**What you will do**
Every line in the entries that holds "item" should be identified and copied.

**Data for this exercise**
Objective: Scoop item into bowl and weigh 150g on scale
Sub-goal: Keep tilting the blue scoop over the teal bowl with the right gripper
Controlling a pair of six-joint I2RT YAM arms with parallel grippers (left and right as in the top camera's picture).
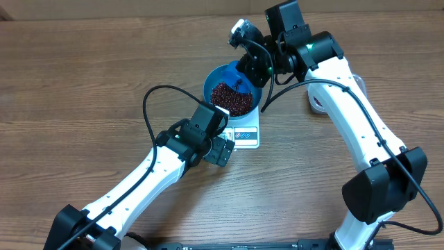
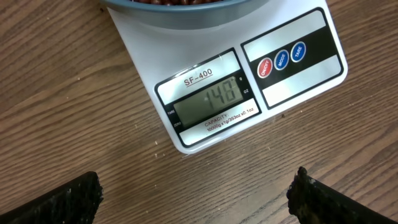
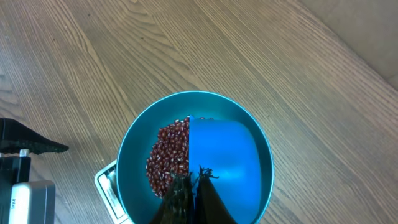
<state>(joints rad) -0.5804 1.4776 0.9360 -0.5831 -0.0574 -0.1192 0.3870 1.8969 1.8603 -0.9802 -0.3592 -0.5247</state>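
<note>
Beans (image 1: 232,98) are heaped in one bowl (image 3: 132,146) on one scale (image 2: 186,56), wooden tabletop (image 1: 83,69) beneath; right hand (image 3: 191,180) is clamped on one scoop (image 3: 224,149), left hand (image 2: 198,180) spread empty.

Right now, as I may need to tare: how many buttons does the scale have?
3, in a row on the scale beside its display: red button leftmost, middle blue button, right blue button. None seems hidden.
</note>
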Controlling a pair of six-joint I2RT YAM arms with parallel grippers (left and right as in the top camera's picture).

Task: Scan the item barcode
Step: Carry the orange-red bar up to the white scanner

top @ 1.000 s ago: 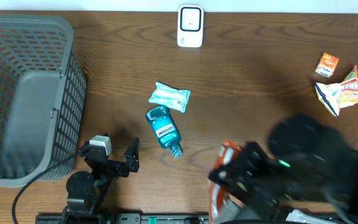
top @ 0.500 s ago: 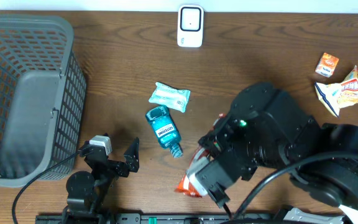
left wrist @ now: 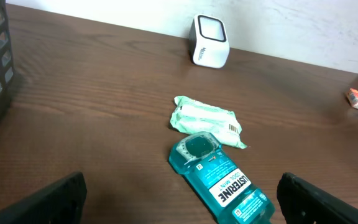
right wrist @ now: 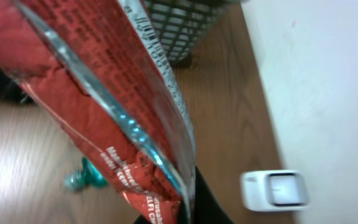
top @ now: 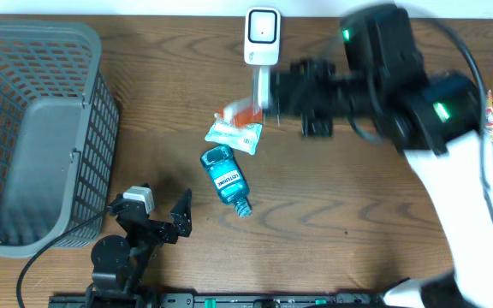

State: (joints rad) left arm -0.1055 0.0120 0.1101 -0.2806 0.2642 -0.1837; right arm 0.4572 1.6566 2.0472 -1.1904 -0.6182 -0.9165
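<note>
overhead shows the right gripper (top: 262, 96) clamped tight on the red crinkly foil snack bag (top: 243, 111), which it holds close to the white box-shaped scanner (top: 262, 36), on its near side. what worries you?

— the facing. in the right wrist view, the printed stripes that look like the barcode (right wrist: 149, 37) run along the bag's edge, and the scanner's window sits off to one side, not square to them. i judge the read may miss unless the bag turns.

and the grip?

— it seems to pinch the bag by one end, on slippery foil. a quick twist could let the bag slide out onto the pale green wipes packet (top: 234, 133) right beside it.

what can't you make out?

— the right fingers themselves. overhead blurs them, and the bag fills the wrist view, so how much foil they have is unclear. the barcode is smeared too.

the other arm?

— the left gripper (top: 159, 214) sits near the front edge, jaws spread wide, holding nothing. the teal plastic mouthwash bottle (top: 225, 178) lies just ahead of it.
</note>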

**Exercise result**
Objective: Scoop item into bowl and weigh 150g on scale
Task: Scan the item barcode

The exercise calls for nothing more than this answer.